Most of our users are sending flowers in creative ways outside of the obligatory flower send occasions. For this reason and others, we see the total addressable market to be quite large. In fact, we've reached substantial small biz levels of revenue in a matter of months.
Delivery in 90 minutes is what allows people to send flowers in creative ways. But hey, we're happy to concede 90 minute delivery isn't a game changer these days - it's a requirement.
Our users tell us the power flowers arriving moments after leaving a meeting or closing a deal is quite real.
Thanks for responding, it's good to hear your side of things. I'm sure you understand the market a lot better than me (I very rarely use flower delivery services).
I literally just ordered flowers from ProFlowers and the whole flower ordering business sucks. I can't stand seeing flowers on a site for $19.99 then on the last page seeing that shipping and handling is another $20 bucks. And seeing an option for a coupon and searching the web for something is also absurd. I'm digging the flat model and speed. I'm not in the SF area, but I'm looking forward to this spreading through the US.
Hey scubasteve - great name - and thanks for the comment. You're absolutely right: pricing tricks and up charges are not cool. The price we display is the price you'll pay (plus a little tax). We're working hard to spread to other cities super fast. Where are you located?
This is interesting, and they appear to be having a valid business plan, but how 'tech' is this startup really? It seems to be about flowers and logistics. Sure, that doesn't matter for the business, but I wonder if these guys would've been on sites like techcrunch and hacker news if YC hadn't taken them on.

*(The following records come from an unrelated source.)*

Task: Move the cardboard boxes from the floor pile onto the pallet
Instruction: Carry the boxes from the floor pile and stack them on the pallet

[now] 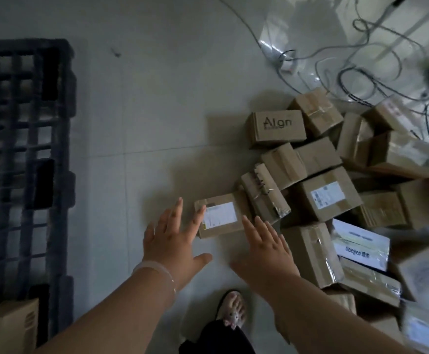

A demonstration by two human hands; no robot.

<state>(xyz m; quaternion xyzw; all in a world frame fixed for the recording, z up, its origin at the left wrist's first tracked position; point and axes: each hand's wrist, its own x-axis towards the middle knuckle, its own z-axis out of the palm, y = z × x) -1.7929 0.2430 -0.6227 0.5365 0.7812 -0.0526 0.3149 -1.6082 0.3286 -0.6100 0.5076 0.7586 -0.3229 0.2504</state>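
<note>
The left hand (pixel 172 241) and right hand (pixel 264 249) are reaching forward, fingers spread and holding nothing, flanking a small labelled box (pixel 221 218) at their twelve o'clock; the floor pile (pixel 328 198) is sprawling toward two o'clock, the pallet (pixel 65 111) lying at nine; the pick-up is seemingly beginning; next, both palms need closing on its sides.

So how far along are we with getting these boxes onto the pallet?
Barely started. Done: only one cardboard box shows at the near end of the black pallet. In hand: the left hand and right hand, both open, reach to either side of the flat labelled box, not yet gripping it. Left: nearly the whole floor pile, the Algn box included.
</note>
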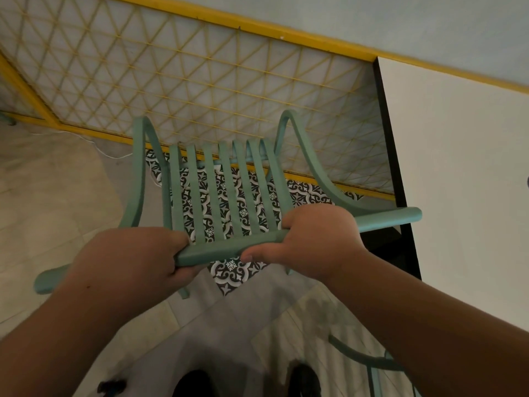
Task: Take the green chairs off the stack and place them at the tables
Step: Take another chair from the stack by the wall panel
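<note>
The green chair [211, 190] is held by its top back rail and is seen from above and behind, just beside the white counter [463, 167] on the right. The rail is clenched by the left grip [137, 259] near its left end and by the right grip [320, 242] near its right end, with fingers curled over the front and thumbs beneath. Whether the legs are resting on the floor or are raised cannot be told.

The main risk is judged to lie at the right armrest [392, 217], whose tip is seen across the counter's dark edge. If the chair is pushed further right or swung, the armrest may be knocked against that edge, and paint may be chipped or the counter jolted. The front legs could be driven by a forward shove into the yellow lattice screen [200, 81], which stands close ahead. Since the chair is held by the rail alone, a tilt may be caused if one grip is loosened before the other. A second green chair [369, 359] is partly seen low on the right, near the dark shoes [191, 382], and could be caught by a backward step.

The floor is laid in pale tiles [57, 196], with black-and-white patterned tiles [237, 270] under the seat. A thin white cord [106, 151] is seen along the screen's foot, and a pale wall [372, 15] above its yellow frame.
</note>
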The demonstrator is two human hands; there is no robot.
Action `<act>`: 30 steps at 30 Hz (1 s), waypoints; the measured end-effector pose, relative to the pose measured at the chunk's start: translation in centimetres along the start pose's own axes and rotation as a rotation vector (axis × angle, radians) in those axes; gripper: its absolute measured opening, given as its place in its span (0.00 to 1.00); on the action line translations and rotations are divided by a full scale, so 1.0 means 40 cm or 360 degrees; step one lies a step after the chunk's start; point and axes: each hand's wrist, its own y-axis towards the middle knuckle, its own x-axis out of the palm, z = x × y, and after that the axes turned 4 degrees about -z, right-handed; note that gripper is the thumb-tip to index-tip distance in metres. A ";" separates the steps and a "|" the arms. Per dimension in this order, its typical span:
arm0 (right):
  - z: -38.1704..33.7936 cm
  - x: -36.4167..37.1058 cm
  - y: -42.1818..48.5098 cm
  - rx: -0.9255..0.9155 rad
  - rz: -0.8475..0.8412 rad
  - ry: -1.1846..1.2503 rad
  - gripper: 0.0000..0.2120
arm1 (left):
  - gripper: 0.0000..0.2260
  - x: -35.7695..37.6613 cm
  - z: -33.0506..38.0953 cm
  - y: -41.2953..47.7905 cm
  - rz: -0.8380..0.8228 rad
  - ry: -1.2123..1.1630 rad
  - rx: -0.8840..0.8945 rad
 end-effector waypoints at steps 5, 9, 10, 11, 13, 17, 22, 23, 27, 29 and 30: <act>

Hi, thanks for your comment! What you see online now is the MVP we used to validate demand. We're working on some pretty cool tech too.

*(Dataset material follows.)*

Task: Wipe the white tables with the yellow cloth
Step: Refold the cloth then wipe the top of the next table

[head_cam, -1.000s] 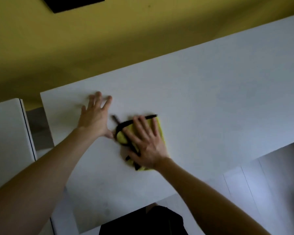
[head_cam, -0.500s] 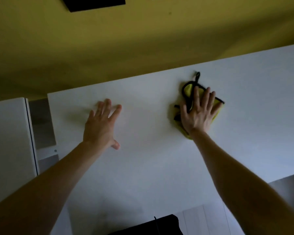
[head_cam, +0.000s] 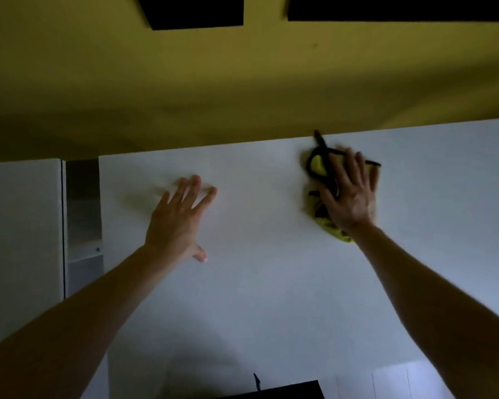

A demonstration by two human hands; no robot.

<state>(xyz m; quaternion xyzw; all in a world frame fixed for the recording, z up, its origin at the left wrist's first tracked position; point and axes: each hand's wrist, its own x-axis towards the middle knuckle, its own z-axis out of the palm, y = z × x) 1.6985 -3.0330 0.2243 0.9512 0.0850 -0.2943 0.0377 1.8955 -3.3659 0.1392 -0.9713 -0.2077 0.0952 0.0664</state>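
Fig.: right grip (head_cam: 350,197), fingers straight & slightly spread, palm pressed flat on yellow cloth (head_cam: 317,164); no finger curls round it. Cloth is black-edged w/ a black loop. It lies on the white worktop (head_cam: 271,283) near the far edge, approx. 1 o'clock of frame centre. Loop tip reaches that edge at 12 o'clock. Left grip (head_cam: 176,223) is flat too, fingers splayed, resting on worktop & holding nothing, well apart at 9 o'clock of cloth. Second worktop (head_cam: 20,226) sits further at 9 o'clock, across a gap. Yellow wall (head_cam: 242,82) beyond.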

In fact, technology is what allows this to be possible today. Our API routes orders by zip code to guarantee quick and efficient delivery. Our vendor dashboard displays orders in real time to our floral and delivery partners. We'll also be releasing a mobile app soon that I hope you're able to checkout and provide feedback.

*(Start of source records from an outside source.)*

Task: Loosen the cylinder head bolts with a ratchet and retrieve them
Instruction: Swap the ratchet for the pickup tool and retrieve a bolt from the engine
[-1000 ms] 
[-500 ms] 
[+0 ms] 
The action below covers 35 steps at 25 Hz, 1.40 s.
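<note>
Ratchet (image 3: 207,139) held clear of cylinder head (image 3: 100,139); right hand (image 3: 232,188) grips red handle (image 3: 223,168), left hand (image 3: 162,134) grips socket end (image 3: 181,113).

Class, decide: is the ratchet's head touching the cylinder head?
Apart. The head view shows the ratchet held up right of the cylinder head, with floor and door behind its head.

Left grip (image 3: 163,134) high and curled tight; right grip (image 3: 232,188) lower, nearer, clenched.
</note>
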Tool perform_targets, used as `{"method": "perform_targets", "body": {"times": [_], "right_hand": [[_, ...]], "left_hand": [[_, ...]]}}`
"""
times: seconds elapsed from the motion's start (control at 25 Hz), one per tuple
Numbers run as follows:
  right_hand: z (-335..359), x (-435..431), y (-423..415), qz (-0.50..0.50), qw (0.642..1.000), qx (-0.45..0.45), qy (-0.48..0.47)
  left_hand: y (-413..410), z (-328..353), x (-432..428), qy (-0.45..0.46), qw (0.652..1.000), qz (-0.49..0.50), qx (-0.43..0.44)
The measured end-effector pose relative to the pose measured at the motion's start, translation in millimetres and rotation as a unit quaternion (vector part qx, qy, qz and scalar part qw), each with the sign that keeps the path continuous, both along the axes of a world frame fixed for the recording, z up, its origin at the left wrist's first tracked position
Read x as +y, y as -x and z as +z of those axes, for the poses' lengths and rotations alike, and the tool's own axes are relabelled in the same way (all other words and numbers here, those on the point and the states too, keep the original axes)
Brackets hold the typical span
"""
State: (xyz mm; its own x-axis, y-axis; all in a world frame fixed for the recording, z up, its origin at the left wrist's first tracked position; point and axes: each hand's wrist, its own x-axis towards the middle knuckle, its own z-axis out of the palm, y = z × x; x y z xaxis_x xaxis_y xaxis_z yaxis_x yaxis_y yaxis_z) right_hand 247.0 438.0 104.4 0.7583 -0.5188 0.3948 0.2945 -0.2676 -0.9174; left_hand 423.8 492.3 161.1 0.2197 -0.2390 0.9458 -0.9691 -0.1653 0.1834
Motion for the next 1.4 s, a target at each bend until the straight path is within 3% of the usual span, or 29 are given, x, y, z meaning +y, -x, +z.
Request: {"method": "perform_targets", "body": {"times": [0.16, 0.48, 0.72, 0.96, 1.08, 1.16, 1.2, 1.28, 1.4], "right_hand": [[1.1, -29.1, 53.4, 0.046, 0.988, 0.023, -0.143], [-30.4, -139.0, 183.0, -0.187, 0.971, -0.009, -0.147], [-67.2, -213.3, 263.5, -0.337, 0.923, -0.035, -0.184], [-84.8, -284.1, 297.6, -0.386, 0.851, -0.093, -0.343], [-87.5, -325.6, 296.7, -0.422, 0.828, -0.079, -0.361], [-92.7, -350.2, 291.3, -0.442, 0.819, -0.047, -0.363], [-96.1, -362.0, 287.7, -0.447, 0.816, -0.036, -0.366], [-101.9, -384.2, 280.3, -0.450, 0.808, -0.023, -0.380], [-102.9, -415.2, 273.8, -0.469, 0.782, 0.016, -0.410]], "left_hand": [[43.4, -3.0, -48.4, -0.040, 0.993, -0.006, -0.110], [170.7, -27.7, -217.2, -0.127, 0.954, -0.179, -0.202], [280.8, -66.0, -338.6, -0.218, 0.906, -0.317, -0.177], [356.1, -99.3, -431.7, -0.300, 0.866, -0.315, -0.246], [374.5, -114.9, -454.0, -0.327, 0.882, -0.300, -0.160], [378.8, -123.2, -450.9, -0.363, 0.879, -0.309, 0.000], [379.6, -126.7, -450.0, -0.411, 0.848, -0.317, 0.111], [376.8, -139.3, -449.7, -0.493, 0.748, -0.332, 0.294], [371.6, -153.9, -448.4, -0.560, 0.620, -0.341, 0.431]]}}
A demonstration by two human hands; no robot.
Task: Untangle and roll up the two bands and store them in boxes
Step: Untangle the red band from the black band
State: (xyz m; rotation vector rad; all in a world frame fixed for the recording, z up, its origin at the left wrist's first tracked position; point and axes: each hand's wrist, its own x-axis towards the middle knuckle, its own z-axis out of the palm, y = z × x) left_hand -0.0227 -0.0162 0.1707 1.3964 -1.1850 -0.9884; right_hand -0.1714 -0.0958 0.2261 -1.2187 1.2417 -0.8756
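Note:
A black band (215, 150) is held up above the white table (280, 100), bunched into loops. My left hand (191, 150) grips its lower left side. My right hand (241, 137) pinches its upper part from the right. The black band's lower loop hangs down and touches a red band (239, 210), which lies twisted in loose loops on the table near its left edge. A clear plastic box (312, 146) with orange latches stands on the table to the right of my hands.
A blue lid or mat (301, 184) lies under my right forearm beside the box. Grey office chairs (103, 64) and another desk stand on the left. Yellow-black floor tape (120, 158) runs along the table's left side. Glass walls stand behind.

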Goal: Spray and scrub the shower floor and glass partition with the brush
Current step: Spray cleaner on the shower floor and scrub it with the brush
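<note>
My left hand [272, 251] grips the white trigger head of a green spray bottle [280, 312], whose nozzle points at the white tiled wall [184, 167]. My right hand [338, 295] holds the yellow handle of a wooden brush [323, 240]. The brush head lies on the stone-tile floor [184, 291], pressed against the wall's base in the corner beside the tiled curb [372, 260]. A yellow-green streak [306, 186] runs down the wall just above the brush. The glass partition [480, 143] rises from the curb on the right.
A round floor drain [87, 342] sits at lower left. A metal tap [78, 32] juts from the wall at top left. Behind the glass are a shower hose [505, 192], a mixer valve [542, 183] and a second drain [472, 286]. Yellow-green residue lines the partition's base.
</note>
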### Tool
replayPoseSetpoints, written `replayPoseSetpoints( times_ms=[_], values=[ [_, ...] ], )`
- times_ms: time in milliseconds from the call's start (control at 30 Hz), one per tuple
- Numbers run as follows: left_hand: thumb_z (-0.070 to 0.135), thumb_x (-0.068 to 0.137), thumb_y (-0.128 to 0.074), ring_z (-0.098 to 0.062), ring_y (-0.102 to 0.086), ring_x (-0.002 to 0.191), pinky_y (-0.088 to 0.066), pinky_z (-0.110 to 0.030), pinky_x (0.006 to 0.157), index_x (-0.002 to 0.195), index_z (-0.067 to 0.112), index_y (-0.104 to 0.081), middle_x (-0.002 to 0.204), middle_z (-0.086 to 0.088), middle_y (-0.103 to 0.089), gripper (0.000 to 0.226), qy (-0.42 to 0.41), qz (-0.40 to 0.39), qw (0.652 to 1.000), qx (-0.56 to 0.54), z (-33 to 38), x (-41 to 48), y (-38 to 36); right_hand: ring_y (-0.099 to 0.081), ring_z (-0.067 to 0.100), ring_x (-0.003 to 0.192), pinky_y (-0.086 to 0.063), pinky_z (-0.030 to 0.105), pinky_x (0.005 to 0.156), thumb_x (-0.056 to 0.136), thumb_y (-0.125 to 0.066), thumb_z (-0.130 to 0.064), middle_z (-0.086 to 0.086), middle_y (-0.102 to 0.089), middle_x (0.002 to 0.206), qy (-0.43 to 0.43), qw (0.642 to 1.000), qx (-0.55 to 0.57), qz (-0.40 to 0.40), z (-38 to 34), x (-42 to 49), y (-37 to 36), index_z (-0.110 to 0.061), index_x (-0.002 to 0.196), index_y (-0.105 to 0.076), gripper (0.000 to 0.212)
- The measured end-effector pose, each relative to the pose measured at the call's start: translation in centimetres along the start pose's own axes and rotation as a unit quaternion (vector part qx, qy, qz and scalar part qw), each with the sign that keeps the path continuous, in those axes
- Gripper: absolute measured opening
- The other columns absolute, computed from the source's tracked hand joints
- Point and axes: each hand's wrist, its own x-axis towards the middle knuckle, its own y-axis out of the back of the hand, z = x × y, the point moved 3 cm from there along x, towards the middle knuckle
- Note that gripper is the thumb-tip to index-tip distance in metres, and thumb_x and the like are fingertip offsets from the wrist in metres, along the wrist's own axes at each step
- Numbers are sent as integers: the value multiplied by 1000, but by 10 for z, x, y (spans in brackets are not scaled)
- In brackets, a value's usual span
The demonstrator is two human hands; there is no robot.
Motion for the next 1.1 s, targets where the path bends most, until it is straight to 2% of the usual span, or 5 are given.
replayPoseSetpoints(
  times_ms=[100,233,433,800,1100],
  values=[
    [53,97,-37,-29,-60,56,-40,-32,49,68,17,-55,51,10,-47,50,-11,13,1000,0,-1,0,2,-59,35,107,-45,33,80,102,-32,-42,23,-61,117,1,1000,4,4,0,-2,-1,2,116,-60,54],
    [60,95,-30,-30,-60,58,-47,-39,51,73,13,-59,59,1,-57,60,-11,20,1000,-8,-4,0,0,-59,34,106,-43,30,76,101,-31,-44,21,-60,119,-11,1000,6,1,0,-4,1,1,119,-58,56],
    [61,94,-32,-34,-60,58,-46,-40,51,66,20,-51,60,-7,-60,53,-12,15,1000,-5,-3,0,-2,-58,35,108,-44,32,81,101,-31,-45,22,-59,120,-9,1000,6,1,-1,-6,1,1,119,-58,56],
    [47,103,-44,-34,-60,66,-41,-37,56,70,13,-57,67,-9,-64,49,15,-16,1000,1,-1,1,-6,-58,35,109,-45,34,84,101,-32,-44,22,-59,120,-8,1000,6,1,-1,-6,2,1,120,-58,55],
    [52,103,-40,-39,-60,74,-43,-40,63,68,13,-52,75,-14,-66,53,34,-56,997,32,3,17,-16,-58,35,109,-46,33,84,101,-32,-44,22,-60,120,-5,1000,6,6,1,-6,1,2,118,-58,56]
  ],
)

"Indeed, while there are your typical use cases like boyfriend-forgets-anniversary"
What about girlfriends sending flowers to boyfriends? I'll bet that majority of purchases to a significant other are made by a male, which is not really gender equal.
I've never given a SO flowers, such a practise seems pretty silly. It's like paying for caring.
Not sure if we (guys) like flowers as much as girls. But honestly, I think it'd be a very nice detail.
I don't see it as paying for caring, the times I've giving flowers to SO is when the way flowers look makes me think of them. Yeah technically you're paying for a good... But I'd steal it too.
How you will know when Austin, Kansas City, Seattle, Boston, or Tallahassee are just as startup-hip as San Francisco: When we read that "startup InterestingName with CleverProduct done on a local scale has launched in AnyCityBesidesSFO."
Density. Certainly it's possible to start a courier business in a less-dense city (and not saying there aren't others -- Boston and NYC especially) but you've now made getting off the ground a lot harder. Obviously the culture in SF has made courier start-up pretty popular lately, but without density I bet that we'd be seeing far less of them.
Density allows these P2P start-ups to succeed with a lot less hassle, and from there they can grow the capital they need to expand.
Agreed. Density is a key component here. The good news is that nearly 80% of Americans live in places considered to be urban (50k + population). Are they dense enough for a model like this to work is yet to be seen.
I don't really like the idea of sending someone a dying organism. (Although my girlfriend I believe enjoys receiving such a thing.) But I guess they do real live plants as the article mentioned a succulent.